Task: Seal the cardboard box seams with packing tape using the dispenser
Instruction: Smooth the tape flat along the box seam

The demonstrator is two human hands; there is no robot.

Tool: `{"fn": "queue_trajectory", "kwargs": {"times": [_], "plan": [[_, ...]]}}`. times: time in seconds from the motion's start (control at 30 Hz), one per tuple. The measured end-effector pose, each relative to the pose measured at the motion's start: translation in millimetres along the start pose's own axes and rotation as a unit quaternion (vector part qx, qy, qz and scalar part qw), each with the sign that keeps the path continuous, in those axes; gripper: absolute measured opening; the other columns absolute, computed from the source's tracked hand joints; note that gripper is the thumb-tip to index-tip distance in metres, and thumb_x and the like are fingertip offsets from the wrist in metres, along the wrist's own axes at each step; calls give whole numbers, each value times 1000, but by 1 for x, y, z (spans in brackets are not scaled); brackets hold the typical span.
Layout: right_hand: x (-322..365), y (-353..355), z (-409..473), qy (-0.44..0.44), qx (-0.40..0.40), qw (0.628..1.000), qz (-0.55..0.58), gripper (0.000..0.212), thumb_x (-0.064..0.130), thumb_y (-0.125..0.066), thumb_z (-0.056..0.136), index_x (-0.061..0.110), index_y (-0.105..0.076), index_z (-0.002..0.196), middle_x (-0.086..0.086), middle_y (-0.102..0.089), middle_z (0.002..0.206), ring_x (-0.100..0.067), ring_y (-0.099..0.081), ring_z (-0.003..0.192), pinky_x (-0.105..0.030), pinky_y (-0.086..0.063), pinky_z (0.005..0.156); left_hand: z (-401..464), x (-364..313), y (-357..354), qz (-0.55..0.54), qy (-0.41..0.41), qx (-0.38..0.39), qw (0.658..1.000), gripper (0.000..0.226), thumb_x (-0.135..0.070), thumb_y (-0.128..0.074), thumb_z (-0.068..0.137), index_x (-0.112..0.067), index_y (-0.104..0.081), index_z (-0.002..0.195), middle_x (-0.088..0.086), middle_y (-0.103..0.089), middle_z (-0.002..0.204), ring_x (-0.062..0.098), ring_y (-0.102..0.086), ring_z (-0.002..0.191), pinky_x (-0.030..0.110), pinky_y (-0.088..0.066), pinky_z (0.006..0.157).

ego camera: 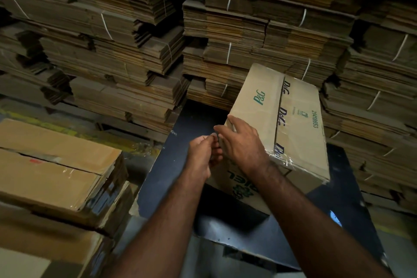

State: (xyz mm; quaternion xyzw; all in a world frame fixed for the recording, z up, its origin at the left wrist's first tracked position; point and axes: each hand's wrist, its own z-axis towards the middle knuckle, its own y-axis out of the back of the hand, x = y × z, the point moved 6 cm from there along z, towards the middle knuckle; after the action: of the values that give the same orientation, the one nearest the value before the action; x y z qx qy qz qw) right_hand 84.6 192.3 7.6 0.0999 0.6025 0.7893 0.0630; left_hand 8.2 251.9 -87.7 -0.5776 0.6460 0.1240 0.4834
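Box weight: the cardboard box looks light, probably with nothing inside; I judge this because it sits tilted on the dark table and one hand seems enough to keep it there.
Box stiffness: the walls are thin board, stiff along the edges and corners but soft in the middle of a flap, so pressing there can bend it in.
Box surface: dry matte cardboard, not slippery; the clear tape on it is smooth and shiny.
Where to hold: on a corner or along an edge, where the board is strongest, not on the open seam.
Box look: brown, long, with green and dark printed letters and a number on the top; a seam runs down the middle of the top face, and the flaps there do not meet fully flat.
Tape look: a wrinkled clear strip crosses the near end of the seam and goes over the edge.
Box place: on the table, in front of the stacks of flat cartons, right of another pile of boxes.
Right hand: fingers spread and rest on the left corner of the box.
Left hand: fingertips pressed together in a pinch on something small beside the box, perhaps a tape end; I cannot tell what.
Dispenser: not visible.
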Motion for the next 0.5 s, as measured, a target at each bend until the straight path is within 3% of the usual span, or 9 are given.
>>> {"fn": "queue_trajectory", "kwargs": {"times": [0.23,0.4,0.5], "plan": [[2,-5,2,-11,-10,999,-29,29,36,-61,88,18,-60,111,-17,-54,127,-32,-53,114,-47,-48,90,9,-10,-5,40,-30,-29,998,18,-20,-59,95,-17,-64,78,2,-67,67,13,-60,56,36,-53,64],[-2,-2,4,-42,-26,997,51,40,32,-49,101,21,-45,140,-5,-55,133,-21,-50,123,-38,-40,103,14,-14,-8,100,-93,-41,990,14,-26,-65,93,-20,-67,80,11,-74,84,24,-67,76,50,-60,74],[-4,0,4,-85,-24,993,83,47,33,-52,100,19,-39,144,-4,-55,137,-20,-49,127,-35,-36,107,16,-16,-7,131,-114,-53,983,11,-31,-67,93,-22,-64,85,4,-69,84,20,-63,77,38,-54,64]]}}
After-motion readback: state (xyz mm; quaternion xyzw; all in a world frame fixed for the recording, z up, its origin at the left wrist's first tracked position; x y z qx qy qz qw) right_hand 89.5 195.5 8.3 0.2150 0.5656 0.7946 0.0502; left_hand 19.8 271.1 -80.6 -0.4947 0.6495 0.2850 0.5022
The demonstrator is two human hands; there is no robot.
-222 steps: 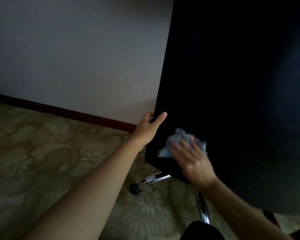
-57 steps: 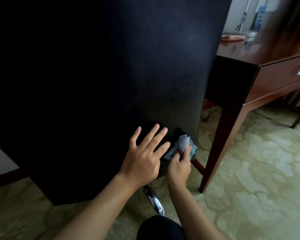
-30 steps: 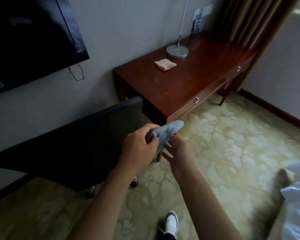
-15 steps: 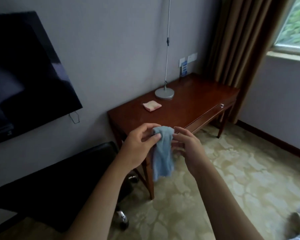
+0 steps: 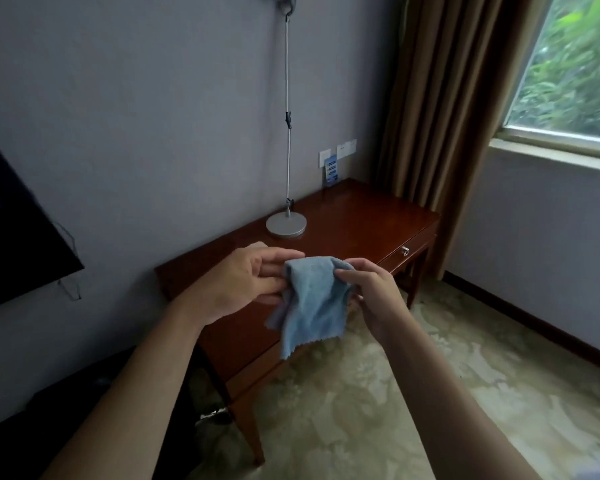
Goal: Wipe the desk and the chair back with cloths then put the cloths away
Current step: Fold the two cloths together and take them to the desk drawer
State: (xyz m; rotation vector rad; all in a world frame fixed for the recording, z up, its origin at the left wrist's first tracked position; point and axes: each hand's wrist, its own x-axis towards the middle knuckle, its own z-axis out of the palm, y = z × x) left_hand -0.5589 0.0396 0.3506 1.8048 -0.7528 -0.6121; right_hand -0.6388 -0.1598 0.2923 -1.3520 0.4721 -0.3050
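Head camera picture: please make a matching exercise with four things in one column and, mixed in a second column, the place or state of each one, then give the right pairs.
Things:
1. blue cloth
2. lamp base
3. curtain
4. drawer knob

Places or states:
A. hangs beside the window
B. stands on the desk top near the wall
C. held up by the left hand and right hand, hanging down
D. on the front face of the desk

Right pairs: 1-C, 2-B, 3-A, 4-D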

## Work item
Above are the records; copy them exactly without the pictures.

## Result of this task
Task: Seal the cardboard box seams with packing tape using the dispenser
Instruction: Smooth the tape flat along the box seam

The demonstrator is two human hands; there is no robot.

Tool: `{"fn": "queue_trajectory", "kwargs": {"times": [_], "plan": [[_, ...]]}}`. times: time in seconds from the motion's start (control at 30 Hz), one per tuple. The measured end-effector pose, each relative to the pose measured at the motion's start: translation in millimetres along the start pose's own axes and rotation as a unit quaternion (vector part qx, qy, qz and scalar part qw), each with the sign that keeps the path continuous, in those axes; gripper: absolute measured opening; the other columns absolute, computed from the source's tracked hand joints; note that gripper is the thumb-tip to index-tip distance in metres, and thumb_x and the like are fingertip offsets from the wrist in metres, along the wrist's own axes at each step; calls give whole numbers, each value times 1000, but by 1 for x, y, z (spans in brackets are not scaled); brackets hold the typical span.
Layout: right_hand: x (-322..365), y (-353..355), z (-409..473), qy (-0.44..0.44), qx (-0.40..0.40), qw (0.628..1.000), qz (-0.55..0.58), gripper (0.000..0.212), thumb_x (-0.064..0.130), thumb_y (-0.125..0.066), thumb_z (-0.056..0.136), index_x (-0.061..0.110), index_y (-0.105..0.076), index_z (-0.002..0.196), middle_x (-0.086..0.086), middle_y (-0.102..0.089), middle_z (0.002..0.206), ring_x (-0.100..0.067), ring_y (-0.099..0.081), ring_z (-0.003..0.192), pinky_x (-0.105..0.030), pinky_y (-0.086..0.063), pinky_z (0.005..0.156); left_hand: z (-401..464), x (-364..313), y (-357..354), qz (-0.55..0.54), qy (-0.41..0.41), qx (-0.38..0.39), qw (0.658..1.000), gripper (0.000..0.226), thumb_x (-0.135..0.070), thumb_y (-0.128..0.074), thumb_z (-0.068..0.137), index_x (-0.112..0.067), index_y (-0.104..0.081), index_z (-0.002..0.195), middle_x (-0.088..0.086), middle_y (-0.103..0.089), middle_z (-0.002..0.204), ring_x (-0.062..0.098), ring_y (-0.102..0.086), ring_z (-0.002..0.191), pinky_x (-0.030..0.110), pinky_y (-0.088..0.066), pinky_z (0.006..0.157).

ego camera: 

State: (xyz mm; quaternion xyzw; all in a world frame fixed for the recording, z up, its origin at the left wrist's first tracked position; point and axes: each hand's wrist, its own z-axis towards the middle knuckle, its own y-axis out of the back of the hand, x = y × z, the point moved 6 cm from there along z, towards the middle knuckle; after the action: of the values that give the same orientation, the one nearest the value before the action; x y z qx qy qz qw) right_hand 84.6 192.3 7.6 0.0999 0.6025 0.7893 0.0630; left_hand 8.2 251.9 -87.7 -0.5776 0.6460 0.1240 0.4834
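Box weight: the cardboard box looks light, probably with nothing inside; I judge this because it sits tilted on the dark table and one hand seems enough to keep it there.
Box stiffness: the walls are thin board, stiff along the edges and corners but soft in the middle of a flap, so pressing there can bend it in.
Box surface: dry matte cardboard, not slippery; the clear tape on it is smooth and shiny.
Where to hold: on a corner or along an edge, where the board is strongest, not on the open seam.
Box look: brown, long, with green and dark printed letters and a number on the top; a seam runs down the middle of the top face, and the flaps there do not meet fully flat.
Tape look: a wrinkled clear strip crosses the near end of the seam and goes over the edge.
Box place: on the table, in front of the stacks of flat cartons, right of another pile of boxes.
Right hand: fingers spread and rest on the left corner of the box.
Left hand: fingertips pressed together in a pinch on something small beside the box, perhaps a tape end; I cannot tell what.
Dispenser: not visible.
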Motion for the next 0.5 s, as measured, a target at each bend until the straight path is within 3% of the usual span, or 9 are given.
>>> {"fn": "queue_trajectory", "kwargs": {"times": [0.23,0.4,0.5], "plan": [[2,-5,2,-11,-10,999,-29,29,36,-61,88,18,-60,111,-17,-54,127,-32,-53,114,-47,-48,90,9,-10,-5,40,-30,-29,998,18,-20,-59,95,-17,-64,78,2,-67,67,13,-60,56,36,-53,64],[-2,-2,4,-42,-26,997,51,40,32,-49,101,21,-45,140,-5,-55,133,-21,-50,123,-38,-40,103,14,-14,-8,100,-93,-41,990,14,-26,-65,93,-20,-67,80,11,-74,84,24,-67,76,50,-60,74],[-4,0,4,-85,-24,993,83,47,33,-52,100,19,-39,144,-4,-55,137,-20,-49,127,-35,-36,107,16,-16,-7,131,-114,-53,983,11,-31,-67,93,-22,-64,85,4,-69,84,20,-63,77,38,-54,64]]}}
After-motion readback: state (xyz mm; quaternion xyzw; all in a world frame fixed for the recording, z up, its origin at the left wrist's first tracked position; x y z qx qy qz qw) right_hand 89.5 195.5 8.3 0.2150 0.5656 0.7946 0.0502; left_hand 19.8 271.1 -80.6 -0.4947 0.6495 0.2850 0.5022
The demonstrator is two human hands; there is no robot.
-222 steps: 
-57 steps: 
-30 steps: 
-15 steps: 
+0 steps: 
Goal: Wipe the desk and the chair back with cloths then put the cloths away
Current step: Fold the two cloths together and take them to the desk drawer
State: (xyz m; rotation vector rad; all in a world frame fixed for the recording, z up, its origin at the left wrist's first tracked position; point and axes: each hand's wrist, its own x-axis towards the middle knuckle, its own z-axis out of the palm, y = z × x) left_hand -0.5589 0.0396 0.3506 1.8048 -0.7528 -0.6121; right_hand -0.6388 -0.1598 0.2923 -1.3520 0.4721 -0.3050
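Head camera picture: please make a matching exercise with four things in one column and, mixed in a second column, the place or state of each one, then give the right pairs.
Things:
1. blue cloth
2. lamp base
3. curtain
4. drawer knob

Places or states:
A. hangs beside the window
B. stands on the desk top near the wall
C. held up by the left hand and right hand, hanging down
D. on the front face of the desk

Right pairs: 1-C, 2-B, 3-A, 4-D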

Here the work on this exercise is complete.